5.4 YOLO Module API Manual#

1. Overview#

This manual aims to guide developers in deploying and using models trained and converted with YOLOv5, YOLOv8, and YOLO11 through the YOLO module. The models support three types of tasks: classification, detection, and segmentation. It helps users quickly integrate with the YOLO source code and deploy the trained models on the K230. For YOLO usage examples, refer to the documentation: YOLO Battle.

2. API Introduction#

2.1 YOLOv5 Class#

2.1.1 Constructor#

Description This is the constructor of the encapsulated YOLOv5 module, which initializes a YOLOv5 type to obtain a YOLOv5 instance.

Syntax

from libs.YOLO import YOLOv5

yolo=YOLOv5(task_type="classify",mode="image",kmodel_path="yolov5_det.kmodel",labels=["apple","banana","orange"],rgb888p_size=[1280,720],model_input_size=[320,320],conf_thresh=0.5,nms_thresh=0.25,max_boxes_num=50,debug_mode=0)

Parameters

Parameter Name

Description

Explanation

Type

task_type

Task type

Supports three types of tasks, with options ‘classify’/’detect’/’segment’.

str

mode

Inference mode

Supports two inference modes, with options ‘image’/’video’. ‘image’ indicates image inference, and ‘video’ indicates real - time video stream inference from the camera.

str

kmodel_path

kmodel path

The path of the kmodel copied to the development board.

str

labels

Class label list

The label names of different classes.

list[str]

rgb888p_size

Inference frame resolution

The resolution of the current inference frame, such as [1920,1080], [1280,720], [640,640].

list[int]

model_input_size

Model input resolution

The input resolution during YOLOv5 model training, such as [224,224], [320,320], [640,640].

list[int]

display_size

Display resolution

Set when the inference mode is ‘video’, supporting hdmi ([1920,1080]) and lcd ([800,480]).

list[int]

conf_thresh

Confidence threshold

The class confidence threshold for classification tasks and the target confidence threshold for detection and segmentation tasks, such as 0.5.

float [0~1]

nms_thresh

NMS threshold

The non - maximum suppression threshold, required for detection and segmentation tasks.

float [0~1]

mask_thresh

Mask threshold

The binary threshold for segmenting objects in the detection box in segmentation tasks.

float [0~1]

max_boxes_num

Maximum number of detection boxes

The maximum number of detection boxes allowed to be returned in one frame of image.

int

debug_mode

Debug mode

Whether the timing function is enabled, with options 0/1. 0 means no timing, and 1 means timing.

int [0/1]

Return Value

Return Value

Description

YOLOv5

YOLOv5 instance

2.1.2 config_preprocess#

Description This is the YOLOv5 pre - processing configuration function.

Syntax

yolo.config_preprocess()

Parameters

Parameter Name

Description

Input/Output

Explanation

None

Return Value

Return Value

Description

None

2.1.3 run#

Description Infer one frame of image and return the inference result for use in the draw_result method.

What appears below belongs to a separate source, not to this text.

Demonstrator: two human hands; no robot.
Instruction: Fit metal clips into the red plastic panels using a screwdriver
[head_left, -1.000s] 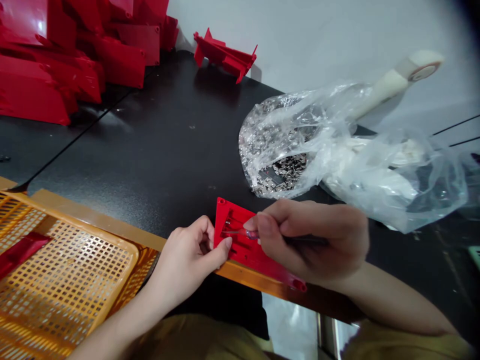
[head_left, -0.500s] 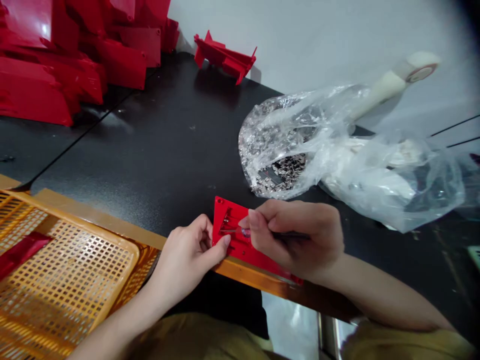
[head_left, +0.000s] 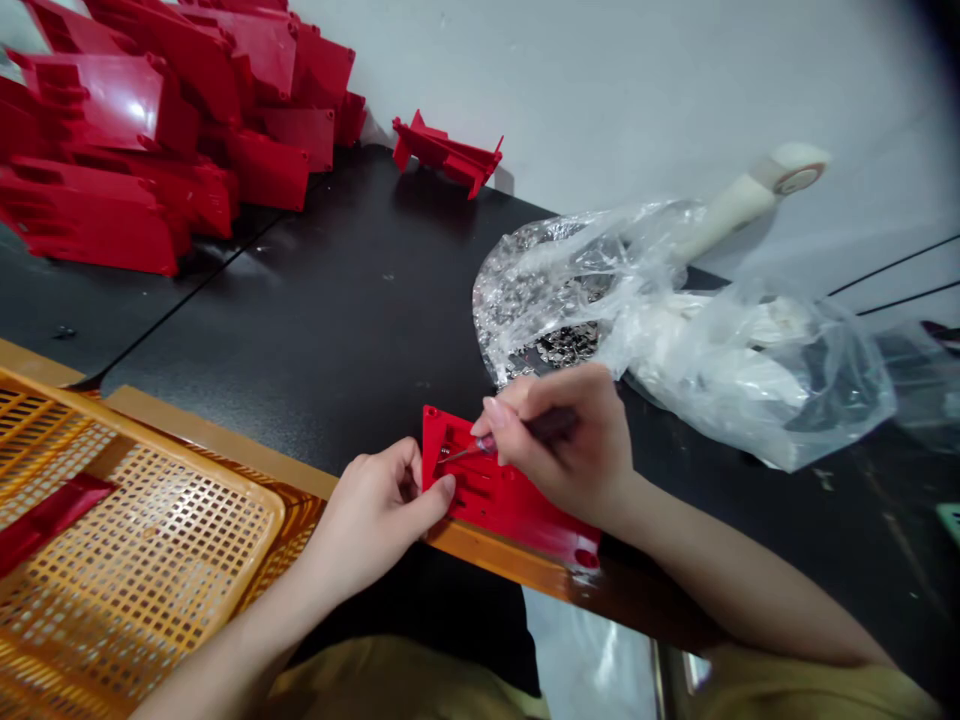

For classification tasks, it returns the class index and score. For detection tasks, it returns a list of detection box positions, scores, and class indices. For segmentation tasks, it returns the mask result and a list of detection box positions, scores, and class indices.

Syntax

res=yolo.run(img)

Parameters

Parameter Name

Description

Input/Output

Explanation

img

The image to be inferred in the format of ulab.numpy.ndarray, or one frame of image obtained from the video stream through get_frame.

Input

Return Value

Return Value

Description

res

The post - processing result of the model. The return values vary for different tasks. For classification tasks, it returns the class index and score. For detection tasks, it returns a list of detection box positions, scores, and class indices. For segmentation tasks, it returns the mask result and a list of detection box positions, scores, and class indices.

2.1.4 draw_result#

Description Draw the YOLOv5 inference result on the screen or image.

Syntax

yolo.draw_result(res,img_ori)

Parameters

Parameter Name

Description

Input/Output

Explanation

res

The inference result of YOLOv5

Input

img_ori

The Image instance to be drawn on

Input

From read_img or pl.osd_img

Return Value

Return Value

Description

None

2.1.5 Example Programs#

The following is an example program for the YOLOv5 detection task:

from libs.YOLO import YOLOv5
import os,sys,gc
import ulab.numpy as np
import image

# Read an image from the local disk and convert from HWC to CHW
def read_img(img_path):
    img_data = image.Image(img_path)
    img_data_rgb888=img_data.to_rgb888()
    img_hwc=img_data_rgb888.to_numpy_ref()
    shape=img_hwc.shape
    img_tmp = img_hwc.reshape((shape[0] * shape[1], shape[2]))
    img_tmp_trans = img_tmp.transpose()
    img_res=img_tmp_trans.copy()
    img_return=img_res.reshape((shape[2],shape[0],shape[1]))
    return img_return,img_data_rgb888

if __name__=="__main__":
    # You can modify the path to fit your own model
    img_path="/data/test_images/test.jpg"
    kmodel_path="/data/yolo_kmodels/det_yolov5n_320.kmodel"
    labels = ["apple","banana","orange"]
    confidence_threshold = 0.5
    nms_threshold=0.45
    model_input_size=[320,320]
    img,img_ori=read_img(img_path)
    rgb888p_size=[img.shape[2],img.shape[1]]
    # Initialize the YOLOv5 instance
    yolo=YOLOv5(task_type="detect",mode="image",kmodel_path=kmodel_path,labels=labels,rgb888p_size=rgb888p_size,model_input_size=model_input_size,conf_thresh=confidence_threshold,nms_thresh=nms_threshold,max_boxes_num=50,debug_mode=0)
    yolo.config_preprocess()
    try:
        res=yolo.run(img)
        yolo.draw_result(res,img_ori)
        gc.collect()
    except Exception as e:
        sys.print_exception(e)
    finally:
        yolo.deinit()

The above code shows how to use YOLOv5 for image inference.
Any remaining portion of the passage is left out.